Motivation
Vitis-AI is Xilinx’s development stack for AI inference on Xilinx’s FPGA hardware platforms, for both edge and data center applications. This RFC will look at how accelerated subgraphs with FPGA in TVM using the BYOC flow. The idea is that by offloading subgraph from a relay graph to an FPGA supported by Vitis-AI we can achieve faster inference time.
Proposal
We have been working on integrating Vitis-AI using the BYOC infrastructure and verified the ability to use BYOC in combination with Vitis-AI. Our current implementation uses an open source IR translator PyXIR from Xilinx as intermediate represenatation for subgraphs. The following is an overview of the flow from compilation to runtime we have built:
Compilation to runtime
- Start with frontend graph
- Convert to Relay graph
- Annotate the graph for the given Vitis-AI DPU (Deep Learning Processing Unit) target using PyXIR.
- Run MergeCompilerRegions & PartitionGraph passes
- Use the codegen stage to convert Relay subexpression into PyXIR XGraph
- Serialize PyXIR model path and generate
lib.so
Running the generated module
- Load
lib.so
and deserialize model path and load the model into PyXIR XGraph - Create PyXIR module from XGraph representation
- The pyxir runtime module is exposed to the graph runtime through the the packed GetFunction.

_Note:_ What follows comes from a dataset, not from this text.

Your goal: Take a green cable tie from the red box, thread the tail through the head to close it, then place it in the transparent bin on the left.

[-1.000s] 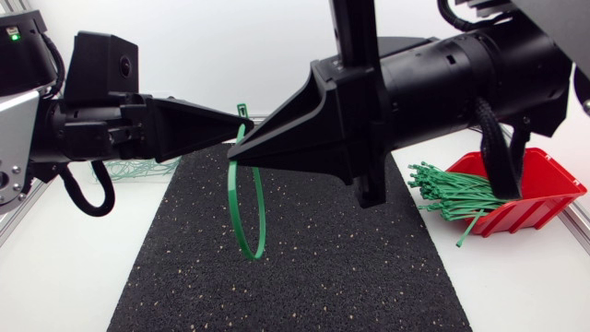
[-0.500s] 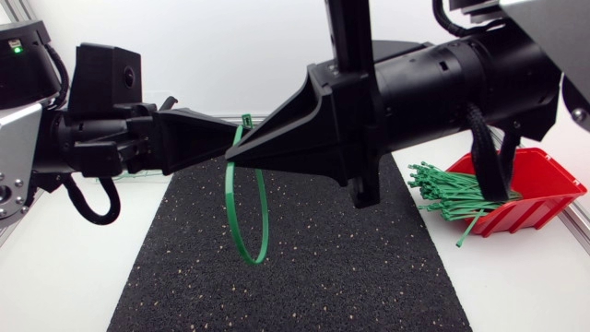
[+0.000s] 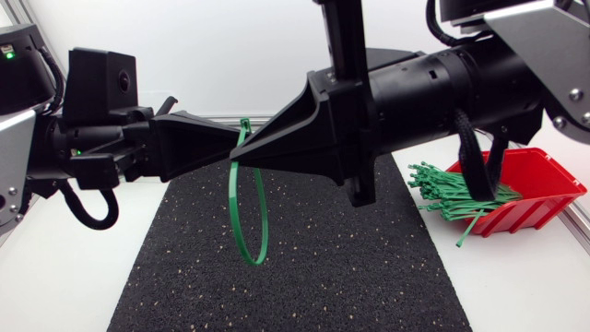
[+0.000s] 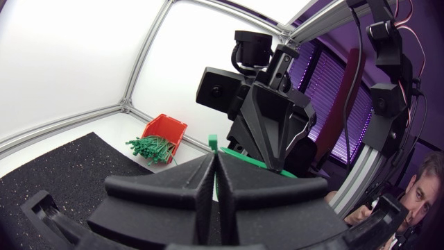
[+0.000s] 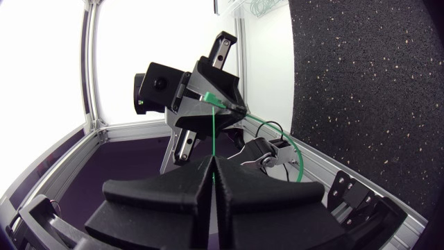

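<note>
A green cable tie [image 3: 262, 217] hangs as a loop above the black mat [image 3: 304, 277], with its head [image 3: 245, 123] at the top. My left gripper [image 3: 235, 141] and my right gripper [image 3: 247, 153] meet tip to tip at the top of the loop, and both are shut on the tie. In the left wrist view the tie [image 4: 223, 182] runs out from my left gripper [image 4: 211, 167] towards the right gripper [image 4: 274, 132] ahead. In the right wrist view a thin strip of tie [image 5: 212, 135] runs from my right gripper [image 5: 213, 170] to the left gripper [image 5: 208, 97].
The red box [image 3: 544, 189] stands at the right of the mat, with a bundle of green ties [image 3: 452, 194] spilling out of it. It also shows in the left wrist view as the red box [image 4: 166, 128]. My left arm hides the table's left side.
My left gripper has sunk a little and my right arm has shifted slightly, so the tips overlap more. The loop still hangs in the same place.
</note>
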### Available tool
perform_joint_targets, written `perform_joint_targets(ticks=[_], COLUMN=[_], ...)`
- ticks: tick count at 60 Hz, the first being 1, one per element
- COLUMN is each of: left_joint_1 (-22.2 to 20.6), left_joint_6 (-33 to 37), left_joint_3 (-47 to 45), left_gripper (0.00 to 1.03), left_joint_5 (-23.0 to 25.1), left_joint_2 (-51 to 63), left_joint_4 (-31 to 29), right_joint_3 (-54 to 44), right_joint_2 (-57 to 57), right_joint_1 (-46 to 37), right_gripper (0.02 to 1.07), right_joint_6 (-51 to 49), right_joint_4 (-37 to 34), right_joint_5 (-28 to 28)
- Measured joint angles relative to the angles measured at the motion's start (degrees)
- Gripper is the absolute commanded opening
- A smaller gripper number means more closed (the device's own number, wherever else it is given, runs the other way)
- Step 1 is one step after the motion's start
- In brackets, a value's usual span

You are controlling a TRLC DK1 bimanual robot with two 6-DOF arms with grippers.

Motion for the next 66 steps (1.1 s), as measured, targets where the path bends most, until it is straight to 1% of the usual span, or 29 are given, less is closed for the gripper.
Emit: perform_joint_targets(ticks=[28, 66], left_joint_1=[-1.11, -1.9], left_joint_6=[0.39, 0.09], left_joint_3=[-0.5, -0.55], left_gripper=[0.03, 0.03], left_joint_5=[-0.04, -1.31], left_joint_2=[-0.2, -0.28], left_joint_4=[-0.02, -0.22], right_joint_3=[-1.01, -2.58], right_joint_2=[-1.55, -1.64], right_joint_1=[-0.46, -1.51], right_gripper=[0.08, 0.08], right_joint_6=[0.0, 0.42], right_joint_4=[0.98, 2.58], right_joint_5=[-0.35, -0.57])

- Run PyXIR, as required by the graph runtime by supplying input and output buffers
Building TVM with Vitis-AI Support
Currently, we support the BYOC flow through building TVM within a docker image based on the public Vitis-AI docker. This provides the required Xilinx tools for FPGA compilation, quantization and runtimes. The following CMake options have been added to enable TVM to compile the additional files that define the Vitis-AI BYOC code.

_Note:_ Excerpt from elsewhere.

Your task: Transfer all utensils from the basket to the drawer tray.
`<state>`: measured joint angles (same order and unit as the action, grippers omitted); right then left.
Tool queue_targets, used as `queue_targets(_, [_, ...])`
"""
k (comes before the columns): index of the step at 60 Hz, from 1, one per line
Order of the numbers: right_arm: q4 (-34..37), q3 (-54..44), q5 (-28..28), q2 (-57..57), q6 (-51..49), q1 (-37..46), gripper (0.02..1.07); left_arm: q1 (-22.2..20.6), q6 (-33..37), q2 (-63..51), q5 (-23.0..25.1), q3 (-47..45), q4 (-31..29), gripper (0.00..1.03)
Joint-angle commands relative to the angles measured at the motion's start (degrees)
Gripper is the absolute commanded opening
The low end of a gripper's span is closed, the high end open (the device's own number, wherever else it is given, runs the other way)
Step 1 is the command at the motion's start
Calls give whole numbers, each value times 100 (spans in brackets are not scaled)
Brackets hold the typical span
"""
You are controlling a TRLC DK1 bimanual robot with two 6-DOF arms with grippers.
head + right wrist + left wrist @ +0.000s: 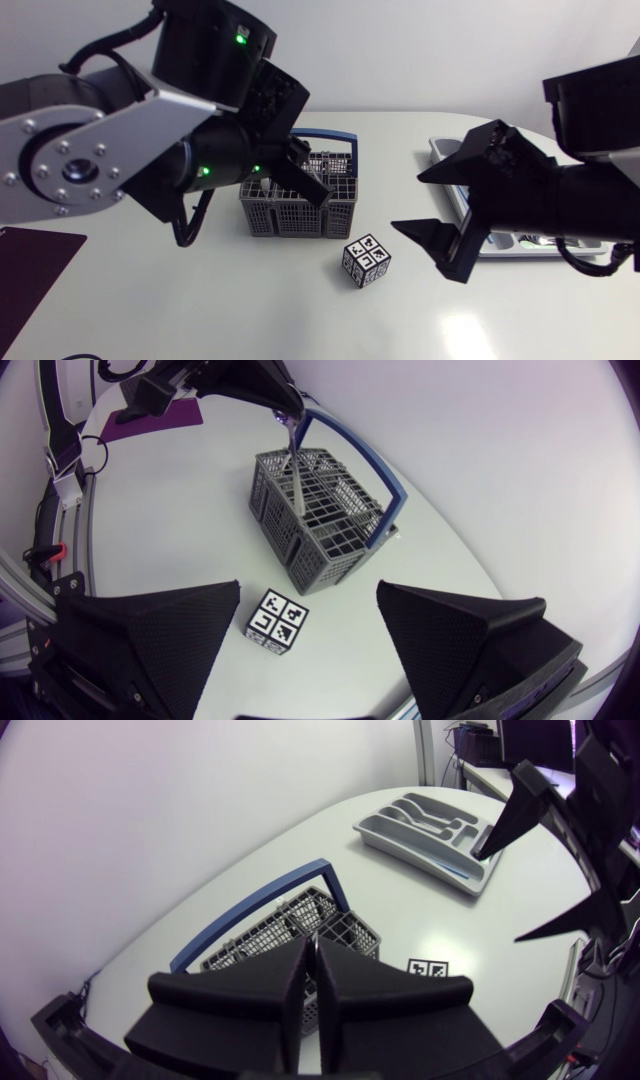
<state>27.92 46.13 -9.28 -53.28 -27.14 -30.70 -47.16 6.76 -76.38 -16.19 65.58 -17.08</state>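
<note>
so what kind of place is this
Likely a robotics lab bench staging a kitchen chore: grey mesh cutlery basket with blue handle, grey compartmented drawer tray, black-and-white marker cube.

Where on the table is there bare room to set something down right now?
Bare table runs between the purple mat and the marker cube, in front of the basket. Crowded between basket and tray: the right arm, jaws open, hangs there.

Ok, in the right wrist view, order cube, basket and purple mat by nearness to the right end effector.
1. Cube, just ahead of the end effector.
2. Basket, beyond the cube.
3. Purple mat, far past the basket.
</note>
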Motion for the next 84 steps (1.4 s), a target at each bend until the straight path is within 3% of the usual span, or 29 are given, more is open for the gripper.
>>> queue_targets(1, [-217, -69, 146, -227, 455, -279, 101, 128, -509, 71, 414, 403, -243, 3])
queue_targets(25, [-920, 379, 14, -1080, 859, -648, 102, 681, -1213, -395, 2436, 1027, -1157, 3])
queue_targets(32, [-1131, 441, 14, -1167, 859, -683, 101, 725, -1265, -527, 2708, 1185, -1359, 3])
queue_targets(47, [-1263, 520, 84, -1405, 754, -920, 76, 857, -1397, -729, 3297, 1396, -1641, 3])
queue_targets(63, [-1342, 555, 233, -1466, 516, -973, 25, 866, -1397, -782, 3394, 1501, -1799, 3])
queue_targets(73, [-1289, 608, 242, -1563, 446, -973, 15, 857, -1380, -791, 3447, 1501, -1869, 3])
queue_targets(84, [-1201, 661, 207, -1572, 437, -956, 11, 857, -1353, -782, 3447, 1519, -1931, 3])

- USE_VITIS_AI - Enabling this flag will add support for Vitis-AI compile and runtime modules.
Vitis-AI DPU Graph Representation
Vitis-AI DPU has a graph translator called PyXIR. We convert subgraph function into PyXIR graph and create a runtime module during the Relay build phase. PyXIR is used in other framework integrations by Xilinx including it is used in the Vitis-AI integration available in ONNXRuntime
CodeGen and Compilation
The process of offloading partitioned subgraphs to Vitis-AI DPU starts at compilation. The aim here is to convert the relay subgraph into PyXIR so that the Vitis-AI runtime analyzes the graph for supported/unsupported nodes. The output of the codegen module is VitisAIModule which contains PyXIR representation and runtime module of the subgraph.
Runtime Support
At runtime we use the PyXIR runtime module to execute the compiled Vitis-AI model on the FPGA. To be able to accelerate inference of Neural Network models with Vitis-AI DPU accelerators, models need to be quantized to integers.

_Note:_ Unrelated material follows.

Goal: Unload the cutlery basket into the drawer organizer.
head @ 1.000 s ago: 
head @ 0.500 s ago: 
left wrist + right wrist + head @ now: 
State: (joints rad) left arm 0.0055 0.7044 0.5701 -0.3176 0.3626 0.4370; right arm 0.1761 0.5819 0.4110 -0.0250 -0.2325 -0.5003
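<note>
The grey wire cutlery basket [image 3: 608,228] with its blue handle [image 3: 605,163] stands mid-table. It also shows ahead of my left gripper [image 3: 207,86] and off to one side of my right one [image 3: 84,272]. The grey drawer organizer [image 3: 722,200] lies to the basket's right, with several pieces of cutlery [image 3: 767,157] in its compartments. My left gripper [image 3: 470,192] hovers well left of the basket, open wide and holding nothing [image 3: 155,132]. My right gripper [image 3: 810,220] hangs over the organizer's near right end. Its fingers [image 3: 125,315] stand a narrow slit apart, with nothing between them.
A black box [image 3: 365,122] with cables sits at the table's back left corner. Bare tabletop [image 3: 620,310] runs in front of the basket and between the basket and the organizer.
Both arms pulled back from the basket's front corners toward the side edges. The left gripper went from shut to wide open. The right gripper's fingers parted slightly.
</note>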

In this RFC we make use of on-the-fly calibration
to remove the additional preprocessing step and do not need to explicitly call quantization on relay. Using this method one doesn’t need to quantize their model upfront and can make use of the typical inference execution calls (module.run) to calibrate the model on-the-fly using the first N inputs that are provided (See more info from here).
Testing
We currently have two different types of tests and both of them reside in python/contrib/test_vitis_ai
directory.
-
test_vitis_ai_codegen.py
includes annotating relay graph with given Vitis-AI DPU annotations and the resultant graph is compared with reference relay graph -
test_vitis_ai_runtime.py
includes an complete network test with a resnet18 model partly offloaded to PyXIR for DPU acceleration. However the offloaded subgraph is just executed on CPU and therefore this isn’t a full end-to-end test.
The test_vitis_ai_codegen.py and test_vitis_ai_runtime.py depend on PyXIR but do not require an FPGA to be available. They will create and verify the complete BYOC process and the interface with PyXIR. For doing full end-to-end tests we would have to be in the Vitis-AI docker environment with access to an FPGA.
Future improvements
This RFC is only intended to be “initial” description. Below is a list of items we hope to add/improve upon in the near future.
- Support for more than one subgraph for given Vitis-AI DPU
- Support for future Vitis-AI DPUs
Any comments are most welcome.